- [Task brief]:
All of the entries should be returned without a single change.

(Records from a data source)
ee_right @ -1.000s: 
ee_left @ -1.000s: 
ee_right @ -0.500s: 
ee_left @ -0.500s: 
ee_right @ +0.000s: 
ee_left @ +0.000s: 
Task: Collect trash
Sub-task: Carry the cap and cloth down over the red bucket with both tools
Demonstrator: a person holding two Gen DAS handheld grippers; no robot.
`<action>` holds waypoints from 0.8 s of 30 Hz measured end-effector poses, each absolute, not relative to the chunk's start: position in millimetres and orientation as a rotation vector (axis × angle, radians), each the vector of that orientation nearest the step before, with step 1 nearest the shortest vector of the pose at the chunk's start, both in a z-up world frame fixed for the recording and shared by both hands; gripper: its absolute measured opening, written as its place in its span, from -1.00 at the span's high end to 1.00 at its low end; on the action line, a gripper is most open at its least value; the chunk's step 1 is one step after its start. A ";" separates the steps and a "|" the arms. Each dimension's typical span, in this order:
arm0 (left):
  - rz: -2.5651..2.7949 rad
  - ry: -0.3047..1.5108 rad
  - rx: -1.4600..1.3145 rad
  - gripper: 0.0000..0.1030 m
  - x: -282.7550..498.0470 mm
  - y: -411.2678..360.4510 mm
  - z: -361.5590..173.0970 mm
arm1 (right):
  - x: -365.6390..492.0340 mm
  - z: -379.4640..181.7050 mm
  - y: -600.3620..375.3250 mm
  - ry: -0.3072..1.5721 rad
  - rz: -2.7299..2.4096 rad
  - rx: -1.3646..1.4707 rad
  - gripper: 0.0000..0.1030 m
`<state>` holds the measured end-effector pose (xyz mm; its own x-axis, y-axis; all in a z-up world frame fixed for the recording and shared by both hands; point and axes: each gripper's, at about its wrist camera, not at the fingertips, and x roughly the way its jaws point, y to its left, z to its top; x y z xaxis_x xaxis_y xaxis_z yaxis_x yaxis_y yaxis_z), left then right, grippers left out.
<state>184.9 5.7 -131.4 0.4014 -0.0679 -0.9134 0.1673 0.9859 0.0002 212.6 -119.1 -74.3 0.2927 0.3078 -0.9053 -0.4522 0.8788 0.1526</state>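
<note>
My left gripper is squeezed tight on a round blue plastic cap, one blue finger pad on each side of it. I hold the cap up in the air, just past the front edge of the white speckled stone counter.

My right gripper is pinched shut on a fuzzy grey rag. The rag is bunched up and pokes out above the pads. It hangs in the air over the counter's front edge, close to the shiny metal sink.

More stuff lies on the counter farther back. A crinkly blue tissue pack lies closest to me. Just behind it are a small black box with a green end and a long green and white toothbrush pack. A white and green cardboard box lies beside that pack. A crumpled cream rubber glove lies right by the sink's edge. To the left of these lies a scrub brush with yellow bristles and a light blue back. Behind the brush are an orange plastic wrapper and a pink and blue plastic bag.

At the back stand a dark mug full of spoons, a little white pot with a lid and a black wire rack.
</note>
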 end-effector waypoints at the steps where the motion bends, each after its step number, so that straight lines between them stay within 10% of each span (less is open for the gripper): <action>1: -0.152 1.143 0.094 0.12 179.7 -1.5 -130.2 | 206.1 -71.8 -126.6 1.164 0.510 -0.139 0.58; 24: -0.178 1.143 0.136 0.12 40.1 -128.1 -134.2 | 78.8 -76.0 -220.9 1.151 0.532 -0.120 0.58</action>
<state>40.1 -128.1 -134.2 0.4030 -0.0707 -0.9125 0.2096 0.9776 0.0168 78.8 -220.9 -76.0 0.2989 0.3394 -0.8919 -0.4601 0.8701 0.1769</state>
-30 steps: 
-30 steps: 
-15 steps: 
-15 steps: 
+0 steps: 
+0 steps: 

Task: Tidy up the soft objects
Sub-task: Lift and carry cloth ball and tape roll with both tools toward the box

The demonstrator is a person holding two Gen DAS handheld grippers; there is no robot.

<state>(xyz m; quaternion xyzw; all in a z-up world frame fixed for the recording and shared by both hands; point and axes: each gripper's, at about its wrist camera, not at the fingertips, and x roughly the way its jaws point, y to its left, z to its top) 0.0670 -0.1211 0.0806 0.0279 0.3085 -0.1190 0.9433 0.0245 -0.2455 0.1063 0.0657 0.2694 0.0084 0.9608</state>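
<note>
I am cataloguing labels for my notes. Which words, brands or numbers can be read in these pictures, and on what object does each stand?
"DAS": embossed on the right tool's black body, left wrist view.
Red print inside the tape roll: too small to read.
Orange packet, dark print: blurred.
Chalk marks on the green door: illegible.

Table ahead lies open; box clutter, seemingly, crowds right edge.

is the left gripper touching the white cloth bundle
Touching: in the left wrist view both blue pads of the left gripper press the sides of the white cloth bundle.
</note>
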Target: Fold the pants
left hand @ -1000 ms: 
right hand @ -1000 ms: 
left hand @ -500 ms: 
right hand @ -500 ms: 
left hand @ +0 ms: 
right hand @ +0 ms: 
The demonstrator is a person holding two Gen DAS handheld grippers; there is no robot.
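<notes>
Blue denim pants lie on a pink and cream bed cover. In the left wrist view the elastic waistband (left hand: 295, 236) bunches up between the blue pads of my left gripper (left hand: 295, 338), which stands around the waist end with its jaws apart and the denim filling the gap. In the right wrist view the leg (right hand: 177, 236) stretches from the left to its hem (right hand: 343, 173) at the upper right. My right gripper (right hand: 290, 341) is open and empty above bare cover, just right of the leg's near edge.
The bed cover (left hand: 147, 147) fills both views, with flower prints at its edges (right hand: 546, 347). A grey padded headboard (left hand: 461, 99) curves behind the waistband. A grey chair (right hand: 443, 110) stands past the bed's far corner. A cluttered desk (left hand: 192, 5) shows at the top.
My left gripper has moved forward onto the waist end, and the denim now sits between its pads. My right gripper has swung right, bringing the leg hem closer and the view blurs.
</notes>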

- [Response to this task]:
ee_right @ -1.000s: 
ee_left @ -1.000s: 
ee_right @ -0.500s: 
ee_left @ -0.500s: 
ee_right @ +0.000s: 
ee_left @ +0.000s: 
Task: Collect trash
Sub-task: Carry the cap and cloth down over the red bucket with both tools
Demonstrator: a person holding two Gen DAS handheld grippers; no robot.
`<action>` holds waypoints from 0.8 s of 30 Hz measured end-effector poses, each absolute, not relative to the chunk's start: position in millimetres and orientation as a rotation vector (axis × angle, radians), each the vector of that orientation nearest the step before, with step 1 nearest the shortest vector of the pose at the chunk's start, both in a z-up world frame fixed for the recording and shared by both hands; gripper: its absolute measured opening, written as its place in its span, from -1.00 at the span's high end to 1.00 at its low end; on the action line, a gripper is most open at its least value; the chunk's step 1 is one step after its start. A ";" separates the steps and a "|" the arms. Each dimension's typical span, in this order:
arm0 (left):
  - rz: -2.5651..2.7949 rad
  - ry: -0.3047..1.5108 rad
  - rx: -1.4600..1.3145 rad
  - gripper: 0.0000..0.1030 m
  - x: -282.7550..498.0470 mm
  - y: -411.2678..360.4510 mm
  - z: -361.5590..173.0970 mm
arm1 (right):
  - x: -365.6390..492.0340 mm
  - z: -379.4640..181.7050 mm
  - y: -600.3620..375.3250 mm
  - ry: -0.3072..1.5721 rad
  - rz: -2.7299..2.4096 rad
  - rx: -1.3646..1.4707 rad
  - gripper: 0.0000..0.1030 m
`<state>` holds the measured end-effector pose (xyz mm; its own x-axis, y-axis; all in a z-up world frame fixed for the recording and shared by both hands; point and axes: each gripper's, at about its wrist camera, not at the fingertips, and x roughly the way its jaws point, y to its left, z to its top; x y z xaxis_x xaxis_y xaxis_z yaxis_x yaxis_y yaxis_z), left then right, grippers left out.
<state>184.9 5.7 -131.4 0.4014 -0.0679 -0.9134 0.1673 0.9859 0.0002 212.6 -119.1 -74.3 0.2927 0.3078 -0.9053 -0.4522 0.8788 0.1526</state>
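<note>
My left gripper is squeezed tight on a round blue plastic cap, one blue finger pad on each side of it. I hold the cap up in the air, just past the front edge of the white speckled stone counter.

My right gripper is pinched shut on a fuzzy grey rag. The rag is bunched up and pokes out above the pads. It hangs in the air over the counter's front edge, close to the shiny metal sink.

More stuff lies on the counter farther back. A crinkly blue tissue pack lies closest to me. Just behind it are a small black box with a green end and a long green and white toothbrush pack. A white and green cardboard box lies beside that pack. A crumpled cream rubber glove lies right by the sink's edge. To the left of these lies a scrub brush with yellow bristles and a light blue back. Behind the brush are an orange plastic wrapper and a pink and blue plastic bag.

At the back stand a dark mug full of spoons, a little white pot with a lid and a black wire rack.
</note>
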 end-effector waypoints at the steps where the motion bends, each after its step number, so that straight lines between them stay within 10% of each span (less is open for the gripper): <action>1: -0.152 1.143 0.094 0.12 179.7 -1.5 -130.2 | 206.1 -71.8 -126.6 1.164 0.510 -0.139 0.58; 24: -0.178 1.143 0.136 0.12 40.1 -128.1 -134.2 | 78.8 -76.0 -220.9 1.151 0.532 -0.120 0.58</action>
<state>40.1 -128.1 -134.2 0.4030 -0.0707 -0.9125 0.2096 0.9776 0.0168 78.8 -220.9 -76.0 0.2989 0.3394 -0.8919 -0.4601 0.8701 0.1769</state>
-30 steps: 
-30 steps: 
-15 steps: 
-15 steps: 
+0 steps: 
+0 steps: 

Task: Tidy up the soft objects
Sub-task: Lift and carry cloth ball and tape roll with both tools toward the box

The demonstrator is a person holding two Gen DAS handheld grippers; there is no robot.

<state>(xyz m; quaternion xyzw; all in a z-up world frame fixed for the recording and shared by both hands; point and axes: each gripper's, at about its wrist camera, not at the fingertips, and x roughly the way its jaws point, y to its left, z to its top) 0.0670 -0.1211 0.0806 0.0279 0.3085 -0.1190 0.9433 0.0245 -0.2455 0.1063 0.0657 0.2694 0.0084 0.9608</state>
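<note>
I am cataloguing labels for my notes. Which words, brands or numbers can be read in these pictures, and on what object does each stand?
"DAS": embossed on the right tool's black body, left wrist view.
Red print inside the tape roll: too small to read.
Orange packet, dark print: blurred.
Chalk marks on the green door: illegible.

Table ahead lies open; box clutter, seemingly, crowds right edge.

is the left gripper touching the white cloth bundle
Touching: in the left wrist view both blue pads of the left gripper press the sides of the white cloth bundle.
</note>
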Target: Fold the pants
left hand @ -1000 ms: 
right hand @ -1000 ms: 
left hand @ -500 ms: 
right hand @ -500 ms: 
left hand @ +0 ms: 
right hand @ +0 ms: 
The demonstrator is a person holding two Gen DAS handheld grippers; there is no robot.
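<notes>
Blue denim pants lie on a pink and cream bed cover. In the left wrist view the elastic waistband (left hand: 295, 236) bunches up between the blue pads of my left gripper (left hand: 295, 338), which stands around the waist end with its jaws apart and the denim filling the gap. In the right wrist view the leg (right hand: 177, 236) stretches from the left to its hem (right hand: 343, 173) at the upper right. My right gripper (right hand: 290, 341) is open and empty above bare cover, just right of the leg's near edge.
The bed cover (left hand: 147, 147) fills both views, with flower prints at its edges (right hand: 546, 347). A grey padded headboard (left hand: 461, 99) curves behind the waistband. A grey chair (right hand: 443, 110) stands past the bed's far corner. A cluttered desk (left hand: 192, 5) shows at the top.
My left gripper has moved forward onto the waist end, and the denim now sits between its pads. My right gripper has swung right, bringing the leg hem closer and the view blurs.
</notes>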

The exercise requires nothing more.